Securing Health Data on the Blockchain: A Differential Privacy and Federated Learning Framework
Daniel Commey, Sena Hounsinou, Garth V. Crosby
TL;DR
The paper tackles privacy-preserving health data analytics in BIoT by merging Federated Learning, Differential Privacy, and blockchain. It introduces dynamic personalization and adaptive noise distribution to handle data heterogeneity while preserving utility under formal privacy guarantees, with secure aggregation and immutable storage enabled by Ethereum smart contracts and IPFS. Experimental results on SVHN show that higher privacy budgets (ε) yield higher accuracy (e.g., 64.50% at ε = 8.0 after 15 rounds), while maintaining manageable DP-induced loss and stable blockchain performance (≈6s latency, ~22k gas, ~196 MB IPFS sizes).
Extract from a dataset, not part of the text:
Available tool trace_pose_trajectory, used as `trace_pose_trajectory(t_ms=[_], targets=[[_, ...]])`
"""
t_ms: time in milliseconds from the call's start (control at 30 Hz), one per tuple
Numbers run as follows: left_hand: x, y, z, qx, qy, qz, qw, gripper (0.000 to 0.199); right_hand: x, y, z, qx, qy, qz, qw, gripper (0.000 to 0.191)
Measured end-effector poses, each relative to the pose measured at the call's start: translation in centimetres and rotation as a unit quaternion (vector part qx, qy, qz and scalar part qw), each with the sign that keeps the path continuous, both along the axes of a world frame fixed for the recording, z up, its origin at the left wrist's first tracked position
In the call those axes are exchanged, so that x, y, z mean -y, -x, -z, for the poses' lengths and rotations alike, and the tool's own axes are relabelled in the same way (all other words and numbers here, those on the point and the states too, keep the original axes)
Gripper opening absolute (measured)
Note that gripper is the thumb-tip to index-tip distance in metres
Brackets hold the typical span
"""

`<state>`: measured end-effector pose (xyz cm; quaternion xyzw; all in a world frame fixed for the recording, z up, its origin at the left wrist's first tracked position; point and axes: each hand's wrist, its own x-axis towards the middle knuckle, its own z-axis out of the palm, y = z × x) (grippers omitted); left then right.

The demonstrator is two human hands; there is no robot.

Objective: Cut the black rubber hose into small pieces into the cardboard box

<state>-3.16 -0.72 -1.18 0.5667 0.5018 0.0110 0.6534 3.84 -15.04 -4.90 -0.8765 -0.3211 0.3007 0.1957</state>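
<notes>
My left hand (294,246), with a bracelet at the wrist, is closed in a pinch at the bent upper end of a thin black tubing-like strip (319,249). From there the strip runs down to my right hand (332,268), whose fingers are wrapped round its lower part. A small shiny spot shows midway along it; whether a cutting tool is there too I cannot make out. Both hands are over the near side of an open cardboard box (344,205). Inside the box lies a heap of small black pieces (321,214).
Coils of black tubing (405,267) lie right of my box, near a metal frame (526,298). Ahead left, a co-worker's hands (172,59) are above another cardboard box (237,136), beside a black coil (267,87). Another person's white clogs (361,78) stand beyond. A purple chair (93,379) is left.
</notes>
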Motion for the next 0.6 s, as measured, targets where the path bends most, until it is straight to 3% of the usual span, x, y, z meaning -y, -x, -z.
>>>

This work demonstrates a practical, end-to-end privacy-preserving framework for healthcare analytics in BIoT environments, highlighting the feasibility of secure, decentralized model updates and transparent data provenance. Implications include improved data privacy, data integrity, and trust in collaborative health analytics, with future work on medical datasets and scalability improvements.
Abstract
This study proposes a framework to enhance privacy in Blockchain-based Internet of Things (BIoT) systems used in the healthcare sector. The framework addresses the challenge of leveraging health data for analytics while protecting patient privacy. To achieve this, the study integrates Differential Privacy (DP) with Federated Learning (FL) to protect sensitive health data collected by IoT nodes. The proposed framework utilizes dynamic personalization and adaptive noise distribution strategies to balance privacy and data utility. Additionally, blockchain technology ensures secure and transparent aggregation and storage of model updates. Experimental results on the SVHN dataset demonstrate that the proposed framework achieves strong privacy guarantees against various attack scenarios while maintaining high accuracy in health analytics tasks. For 15 rounds of federated learning with an epsilon value of 8.0, the model obtains an accuracy of 64.50%. The blockchain integration, utilizing Ethereum, Ganache, Web3.py, and IPFS, exhibits an average transaction latency of around 6 seconds and consistent gas consumption across rounds, validating the practicality and feasibility of the proposed approach.